I was expecting a simple love story that would transcend the normal conventions of romance and I “got” just that.

4. Do you like Bollywood movies? Have you seen quite a few? Did you know this director previously?

I do enjoy Bollywood movies. However, I’m not sure if The Lunchbox fits comfortably in that category of film. Yes it was shot in Mumbai (aka Bombay) and yes Hindi was the main language used but “Bollywood” normally refers to Hindi films with high production value with song and dance throughout. One favorite Indian film of mine that I can watch over and over again is Monsoon Wedding. Also, does Bend it Like Beckham count? And no, before The Lunchbox I had no idea who writer/direct Ritesh Batra was.

5. What did you like most? What did you like least? What did you think of the ending?

Liked Most: Auntie was my favorite. She not once made an appearance on camera but her voice told her story.
Liked Least: I don’t know why, but Shaikh got on my nerves. I never could quite tell if he was telling the whole truth and if Sajaan just gave in to his story of being an orphan and not having a family. Likewise, Shaikh, as a character, didn’t grow. I kept waiting for Shaikh to have his “aha” moment but it never came.
The Ending: I like to think at some point or another they found one another but perhaps the ending is more representative of life. Not everything works out in the end. Not every relationship can begin and end as smoothly as we often see on screen. The ambiguity that Retish left us with is both reassuring and frustrating but it didn’t leave me unsatisfied in any way.

Mia asks Grace ::

1. Do you think the two main characters gave strong performances?

Yes!
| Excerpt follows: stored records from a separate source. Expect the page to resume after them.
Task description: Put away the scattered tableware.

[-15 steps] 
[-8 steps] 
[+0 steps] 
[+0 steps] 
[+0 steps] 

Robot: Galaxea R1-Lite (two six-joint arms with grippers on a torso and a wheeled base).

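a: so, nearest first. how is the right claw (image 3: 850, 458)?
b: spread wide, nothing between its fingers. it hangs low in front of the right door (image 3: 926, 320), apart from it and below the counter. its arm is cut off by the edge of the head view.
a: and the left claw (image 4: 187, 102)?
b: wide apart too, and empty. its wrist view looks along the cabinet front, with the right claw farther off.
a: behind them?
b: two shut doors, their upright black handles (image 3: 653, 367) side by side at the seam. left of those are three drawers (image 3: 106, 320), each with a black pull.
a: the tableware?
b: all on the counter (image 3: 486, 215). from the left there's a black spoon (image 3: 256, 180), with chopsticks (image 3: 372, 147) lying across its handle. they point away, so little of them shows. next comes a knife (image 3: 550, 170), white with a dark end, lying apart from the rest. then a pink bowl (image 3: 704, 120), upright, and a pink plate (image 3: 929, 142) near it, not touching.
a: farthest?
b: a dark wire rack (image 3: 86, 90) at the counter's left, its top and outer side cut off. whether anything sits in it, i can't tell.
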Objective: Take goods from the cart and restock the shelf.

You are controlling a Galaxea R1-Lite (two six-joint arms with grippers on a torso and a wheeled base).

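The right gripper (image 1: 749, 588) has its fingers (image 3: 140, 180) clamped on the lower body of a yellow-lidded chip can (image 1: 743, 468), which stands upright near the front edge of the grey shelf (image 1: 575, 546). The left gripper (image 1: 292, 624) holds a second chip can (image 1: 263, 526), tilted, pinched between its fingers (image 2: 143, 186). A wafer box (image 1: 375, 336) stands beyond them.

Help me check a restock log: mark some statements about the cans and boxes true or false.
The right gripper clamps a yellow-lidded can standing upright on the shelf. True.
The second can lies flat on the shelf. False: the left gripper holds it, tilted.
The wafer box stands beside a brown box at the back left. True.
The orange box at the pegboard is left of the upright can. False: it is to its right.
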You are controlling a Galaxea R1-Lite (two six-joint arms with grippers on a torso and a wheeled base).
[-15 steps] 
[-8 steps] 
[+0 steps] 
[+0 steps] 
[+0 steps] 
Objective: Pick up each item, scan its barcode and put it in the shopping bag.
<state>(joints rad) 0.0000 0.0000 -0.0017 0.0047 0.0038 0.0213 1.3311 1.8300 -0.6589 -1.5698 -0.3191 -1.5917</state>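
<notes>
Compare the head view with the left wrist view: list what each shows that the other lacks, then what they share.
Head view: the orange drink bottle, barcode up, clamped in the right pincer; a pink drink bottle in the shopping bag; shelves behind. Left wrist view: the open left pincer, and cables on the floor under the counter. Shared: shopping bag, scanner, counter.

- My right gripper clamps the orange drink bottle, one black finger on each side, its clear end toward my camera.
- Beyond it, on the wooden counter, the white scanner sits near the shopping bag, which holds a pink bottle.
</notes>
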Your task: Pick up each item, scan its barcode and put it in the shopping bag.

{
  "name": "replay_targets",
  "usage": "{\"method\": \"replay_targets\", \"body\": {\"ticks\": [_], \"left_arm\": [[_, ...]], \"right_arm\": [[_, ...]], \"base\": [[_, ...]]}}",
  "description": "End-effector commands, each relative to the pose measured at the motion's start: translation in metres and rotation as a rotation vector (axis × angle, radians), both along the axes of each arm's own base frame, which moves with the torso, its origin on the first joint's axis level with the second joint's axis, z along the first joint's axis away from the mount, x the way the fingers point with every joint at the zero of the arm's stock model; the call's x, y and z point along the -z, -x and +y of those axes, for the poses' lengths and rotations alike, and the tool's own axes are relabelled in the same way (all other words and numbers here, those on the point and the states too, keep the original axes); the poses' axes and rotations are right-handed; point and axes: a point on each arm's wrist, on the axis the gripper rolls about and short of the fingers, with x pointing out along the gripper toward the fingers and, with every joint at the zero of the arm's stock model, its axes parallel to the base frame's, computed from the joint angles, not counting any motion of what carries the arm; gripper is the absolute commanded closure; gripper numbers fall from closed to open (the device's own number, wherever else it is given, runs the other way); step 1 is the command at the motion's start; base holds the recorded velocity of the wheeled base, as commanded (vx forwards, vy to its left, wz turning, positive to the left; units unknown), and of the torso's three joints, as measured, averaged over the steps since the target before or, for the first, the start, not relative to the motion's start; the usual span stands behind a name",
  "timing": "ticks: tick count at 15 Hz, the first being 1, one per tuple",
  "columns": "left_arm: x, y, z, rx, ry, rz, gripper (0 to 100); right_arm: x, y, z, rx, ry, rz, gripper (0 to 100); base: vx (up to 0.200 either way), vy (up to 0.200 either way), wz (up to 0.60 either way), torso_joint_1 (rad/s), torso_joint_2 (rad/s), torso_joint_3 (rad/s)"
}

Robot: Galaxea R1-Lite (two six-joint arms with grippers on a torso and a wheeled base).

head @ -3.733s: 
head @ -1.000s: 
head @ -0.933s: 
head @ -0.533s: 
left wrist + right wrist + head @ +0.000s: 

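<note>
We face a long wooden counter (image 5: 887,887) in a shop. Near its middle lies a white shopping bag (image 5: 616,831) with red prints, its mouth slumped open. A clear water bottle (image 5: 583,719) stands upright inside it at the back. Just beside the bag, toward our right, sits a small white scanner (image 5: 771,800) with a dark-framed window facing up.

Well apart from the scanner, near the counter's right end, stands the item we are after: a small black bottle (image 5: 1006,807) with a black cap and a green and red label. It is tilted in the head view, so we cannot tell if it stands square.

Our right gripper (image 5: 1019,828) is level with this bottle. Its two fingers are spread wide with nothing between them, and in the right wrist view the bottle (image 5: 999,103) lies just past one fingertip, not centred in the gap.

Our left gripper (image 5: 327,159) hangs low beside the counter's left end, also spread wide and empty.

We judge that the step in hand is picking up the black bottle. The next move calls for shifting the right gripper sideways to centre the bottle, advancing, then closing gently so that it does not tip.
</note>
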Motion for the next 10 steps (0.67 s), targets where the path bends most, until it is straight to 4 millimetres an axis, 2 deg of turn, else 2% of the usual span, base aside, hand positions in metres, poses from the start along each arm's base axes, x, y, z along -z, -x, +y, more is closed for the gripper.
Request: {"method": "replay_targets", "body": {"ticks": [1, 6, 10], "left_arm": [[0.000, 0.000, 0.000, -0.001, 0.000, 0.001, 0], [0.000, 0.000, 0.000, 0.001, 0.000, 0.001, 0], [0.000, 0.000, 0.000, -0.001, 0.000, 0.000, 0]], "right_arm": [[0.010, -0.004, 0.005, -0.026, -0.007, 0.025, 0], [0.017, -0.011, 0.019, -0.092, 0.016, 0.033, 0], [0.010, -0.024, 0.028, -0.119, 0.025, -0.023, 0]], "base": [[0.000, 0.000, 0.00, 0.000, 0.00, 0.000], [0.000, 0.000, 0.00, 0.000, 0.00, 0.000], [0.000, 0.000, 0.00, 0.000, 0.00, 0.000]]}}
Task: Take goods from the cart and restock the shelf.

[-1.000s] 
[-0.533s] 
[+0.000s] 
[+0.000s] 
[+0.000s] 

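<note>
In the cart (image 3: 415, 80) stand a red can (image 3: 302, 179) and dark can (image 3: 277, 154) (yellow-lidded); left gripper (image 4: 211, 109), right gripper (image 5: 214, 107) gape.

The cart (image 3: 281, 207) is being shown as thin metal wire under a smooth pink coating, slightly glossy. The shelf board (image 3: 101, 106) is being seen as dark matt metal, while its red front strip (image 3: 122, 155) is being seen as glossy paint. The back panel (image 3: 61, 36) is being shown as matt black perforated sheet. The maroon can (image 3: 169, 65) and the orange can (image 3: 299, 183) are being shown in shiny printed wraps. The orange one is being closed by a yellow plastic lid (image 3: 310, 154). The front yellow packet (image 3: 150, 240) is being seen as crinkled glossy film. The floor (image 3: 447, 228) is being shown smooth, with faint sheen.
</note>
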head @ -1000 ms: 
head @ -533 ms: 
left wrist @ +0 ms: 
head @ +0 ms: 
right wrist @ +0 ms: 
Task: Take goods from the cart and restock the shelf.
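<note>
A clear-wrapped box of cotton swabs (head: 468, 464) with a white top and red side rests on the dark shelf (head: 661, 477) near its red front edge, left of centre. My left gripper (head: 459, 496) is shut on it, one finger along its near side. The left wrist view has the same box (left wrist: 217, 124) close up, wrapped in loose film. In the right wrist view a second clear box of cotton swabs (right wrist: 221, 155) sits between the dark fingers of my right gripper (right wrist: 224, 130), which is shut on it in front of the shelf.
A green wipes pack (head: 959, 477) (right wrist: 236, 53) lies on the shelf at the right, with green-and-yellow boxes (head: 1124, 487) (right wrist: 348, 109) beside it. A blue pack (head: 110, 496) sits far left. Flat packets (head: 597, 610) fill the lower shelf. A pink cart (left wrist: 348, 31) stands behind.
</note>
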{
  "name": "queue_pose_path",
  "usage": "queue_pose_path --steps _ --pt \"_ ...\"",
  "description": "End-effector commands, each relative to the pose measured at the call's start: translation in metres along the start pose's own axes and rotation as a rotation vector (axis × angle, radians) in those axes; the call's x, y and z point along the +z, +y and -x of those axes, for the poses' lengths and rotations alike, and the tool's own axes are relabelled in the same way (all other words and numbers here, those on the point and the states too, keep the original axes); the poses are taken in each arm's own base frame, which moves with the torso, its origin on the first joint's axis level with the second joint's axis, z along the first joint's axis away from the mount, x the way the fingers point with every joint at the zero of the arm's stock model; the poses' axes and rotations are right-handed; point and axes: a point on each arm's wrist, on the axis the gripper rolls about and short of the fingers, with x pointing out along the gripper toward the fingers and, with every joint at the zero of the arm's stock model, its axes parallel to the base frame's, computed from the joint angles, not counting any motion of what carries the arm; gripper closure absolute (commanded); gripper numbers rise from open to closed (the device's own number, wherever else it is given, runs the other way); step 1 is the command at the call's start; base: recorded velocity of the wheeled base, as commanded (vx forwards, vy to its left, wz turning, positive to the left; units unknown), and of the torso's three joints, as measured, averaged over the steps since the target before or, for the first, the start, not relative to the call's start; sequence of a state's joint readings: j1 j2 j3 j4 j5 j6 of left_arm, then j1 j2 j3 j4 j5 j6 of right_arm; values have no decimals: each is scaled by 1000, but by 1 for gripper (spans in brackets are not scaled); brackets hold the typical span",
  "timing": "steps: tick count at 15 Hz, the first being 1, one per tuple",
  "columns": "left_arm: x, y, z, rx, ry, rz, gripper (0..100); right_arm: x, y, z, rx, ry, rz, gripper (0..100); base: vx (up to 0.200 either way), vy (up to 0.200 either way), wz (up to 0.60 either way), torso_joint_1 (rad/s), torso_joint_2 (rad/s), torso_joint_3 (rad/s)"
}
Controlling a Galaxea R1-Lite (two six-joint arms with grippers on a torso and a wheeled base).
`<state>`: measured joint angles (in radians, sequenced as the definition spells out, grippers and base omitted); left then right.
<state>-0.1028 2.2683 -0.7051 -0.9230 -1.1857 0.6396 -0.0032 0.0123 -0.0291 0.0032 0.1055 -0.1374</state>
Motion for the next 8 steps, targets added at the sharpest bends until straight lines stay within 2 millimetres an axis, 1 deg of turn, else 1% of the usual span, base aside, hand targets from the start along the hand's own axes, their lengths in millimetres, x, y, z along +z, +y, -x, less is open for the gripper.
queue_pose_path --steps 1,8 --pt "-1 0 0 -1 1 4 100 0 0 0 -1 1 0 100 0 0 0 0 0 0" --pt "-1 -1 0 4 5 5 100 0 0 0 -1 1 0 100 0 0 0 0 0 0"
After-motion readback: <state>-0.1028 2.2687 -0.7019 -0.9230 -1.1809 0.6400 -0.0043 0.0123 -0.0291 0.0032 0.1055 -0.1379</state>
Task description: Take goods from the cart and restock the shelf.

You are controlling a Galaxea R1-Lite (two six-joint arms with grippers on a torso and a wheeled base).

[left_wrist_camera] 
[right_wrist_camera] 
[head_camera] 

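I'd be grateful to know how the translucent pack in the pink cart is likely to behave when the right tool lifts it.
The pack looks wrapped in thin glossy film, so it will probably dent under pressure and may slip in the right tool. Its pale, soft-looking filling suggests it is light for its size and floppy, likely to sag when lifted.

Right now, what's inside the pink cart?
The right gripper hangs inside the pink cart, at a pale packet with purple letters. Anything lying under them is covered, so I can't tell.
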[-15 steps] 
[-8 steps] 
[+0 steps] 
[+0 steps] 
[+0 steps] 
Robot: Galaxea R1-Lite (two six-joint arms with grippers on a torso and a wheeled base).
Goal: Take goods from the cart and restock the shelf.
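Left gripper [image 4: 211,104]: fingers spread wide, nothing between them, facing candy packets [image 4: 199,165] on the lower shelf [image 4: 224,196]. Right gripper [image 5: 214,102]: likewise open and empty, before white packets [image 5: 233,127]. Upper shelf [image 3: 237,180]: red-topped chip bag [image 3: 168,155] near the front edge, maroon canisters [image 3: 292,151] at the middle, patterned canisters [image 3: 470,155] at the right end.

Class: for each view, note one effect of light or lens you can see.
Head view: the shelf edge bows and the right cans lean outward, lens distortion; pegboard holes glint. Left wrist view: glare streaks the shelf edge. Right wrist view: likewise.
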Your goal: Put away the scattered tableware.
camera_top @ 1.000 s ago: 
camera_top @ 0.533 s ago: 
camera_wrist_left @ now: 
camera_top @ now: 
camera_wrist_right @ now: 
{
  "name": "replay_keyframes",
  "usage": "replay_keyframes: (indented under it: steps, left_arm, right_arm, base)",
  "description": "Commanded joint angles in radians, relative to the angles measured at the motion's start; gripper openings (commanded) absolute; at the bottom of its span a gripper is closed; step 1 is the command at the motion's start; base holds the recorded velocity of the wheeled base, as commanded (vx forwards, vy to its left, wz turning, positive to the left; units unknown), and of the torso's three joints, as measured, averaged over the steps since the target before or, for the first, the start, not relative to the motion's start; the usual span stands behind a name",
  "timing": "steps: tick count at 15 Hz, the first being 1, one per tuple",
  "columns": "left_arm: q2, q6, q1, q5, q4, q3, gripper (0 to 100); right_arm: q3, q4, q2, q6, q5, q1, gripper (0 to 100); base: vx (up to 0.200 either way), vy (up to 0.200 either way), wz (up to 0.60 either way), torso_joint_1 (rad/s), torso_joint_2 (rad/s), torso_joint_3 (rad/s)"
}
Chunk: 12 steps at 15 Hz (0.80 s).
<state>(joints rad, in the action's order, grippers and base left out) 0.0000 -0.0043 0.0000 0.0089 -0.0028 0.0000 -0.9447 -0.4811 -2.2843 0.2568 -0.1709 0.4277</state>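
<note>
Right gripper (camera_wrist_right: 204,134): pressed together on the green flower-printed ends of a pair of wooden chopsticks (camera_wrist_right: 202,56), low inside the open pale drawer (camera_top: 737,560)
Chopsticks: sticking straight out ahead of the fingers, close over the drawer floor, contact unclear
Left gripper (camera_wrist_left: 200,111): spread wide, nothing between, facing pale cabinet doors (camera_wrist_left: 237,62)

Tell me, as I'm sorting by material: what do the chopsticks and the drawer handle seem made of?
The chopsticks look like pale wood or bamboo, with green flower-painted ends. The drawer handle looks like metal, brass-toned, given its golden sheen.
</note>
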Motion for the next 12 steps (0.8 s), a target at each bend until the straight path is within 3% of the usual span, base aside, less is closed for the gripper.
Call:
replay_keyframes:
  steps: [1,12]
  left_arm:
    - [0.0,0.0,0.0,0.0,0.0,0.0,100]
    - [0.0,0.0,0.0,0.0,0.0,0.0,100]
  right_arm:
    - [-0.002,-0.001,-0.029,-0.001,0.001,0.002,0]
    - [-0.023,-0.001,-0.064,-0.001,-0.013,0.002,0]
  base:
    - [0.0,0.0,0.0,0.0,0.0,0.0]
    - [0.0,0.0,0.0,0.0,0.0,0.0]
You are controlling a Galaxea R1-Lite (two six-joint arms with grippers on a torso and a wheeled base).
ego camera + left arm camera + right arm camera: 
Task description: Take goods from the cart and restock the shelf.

Both actors did a wonderful job. They were both reserved but evocative. I loved their quiet humor and all the non-verbal acting the most. The scenes where you just take in their reactions, breathing, small facial changes; those scenes were simple and beautiful.

2. Did you side with any one character?

I felt bad for both of them equally and I feel I fell in love with both of them equally.

3. What was your perception of Shaikh?

Shaikh seemed nice but over eager in the beginning. It seemed really disrespectful when he was not promptly ready to train at 4:45 on the first day. I’m surprised Shaikh and Saajan built any relationship and especially the one they had. In hindsight, he seems like a classic case of, “fake it til you make it.” Shaikh, in the end, seemed like a very sad little man who wants much more than what he has. However, he was a good tool to find out more about Saajan’s story.

4. Did you like the filmmaker’s decision not to show Auntie?

I kind of loved it! Auntie added a lot of the comedic moments. She was also a good tool to push Ila and also helped her into certain realizations about her own situation. For example, ,Ila sees how much Auntie loves Uncle and seems to recognize that her husband would never love her that much.

5. What do you think happened in the end? Or, what ending did you construct for yourself?

It seems as though Saajan was trying to track down Ila and Ila found her own inner strength to get out of her situation. I hope that Saajan catches up with her just as she leaves her house and they run away together. I actually feel an acute loss that we never really see them together. It makes the moments where they get close, like the restaurant and when Ila goes to Saajan’s office, more effective and emotionally evocative.